Carnegie Mellon University

Data Privacy Center

Data Privacy Course


Lab: Information Explosion




Objective

The objective of this lab is for you to get some first-hand experience with the amount of person-specific information available over the World Wide Web.

Considerations that should come to mind:


Parallel activity

While you complete the in-class activities in this lab involve examining collections of information available on the World Wide Web, we will be capturing images from the next round of activities on the Tracemetrics project. Please take a moment to have your left hand imaged.


Part I. Scavenger Hunt on All the People

For the first part of the lab, we will examine an on-line repository of links to publicly available person-specific information. This is termed the DataWatch effort.
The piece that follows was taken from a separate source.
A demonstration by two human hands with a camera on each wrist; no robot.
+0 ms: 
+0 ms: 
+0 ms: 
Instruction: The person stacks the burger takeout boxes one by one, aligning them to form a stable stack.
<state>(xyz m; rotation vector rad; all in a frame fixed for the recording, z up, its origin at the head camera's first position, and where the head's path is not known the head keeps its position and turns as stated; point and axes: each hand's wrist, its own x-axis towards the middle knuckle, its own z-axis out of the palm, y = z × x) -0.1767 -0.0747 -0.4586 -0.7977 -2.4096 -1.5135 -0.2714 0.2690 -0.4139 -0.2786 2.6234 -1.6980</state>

Identifying Computer Science Undergraduates

Another project spawned from DataWatch is the Identifying Computer Science Undergraduates project, ICU, which is a database of undergraduate computer science students across the USA. Take a peek at the ICU project and see if you are listed. This information was automatically harvested from on-line lists of students. Notice the motivation behind this project concerned Princeton's illegal access to stduent information at Yale. The project also exposes school violations of FERPA statements.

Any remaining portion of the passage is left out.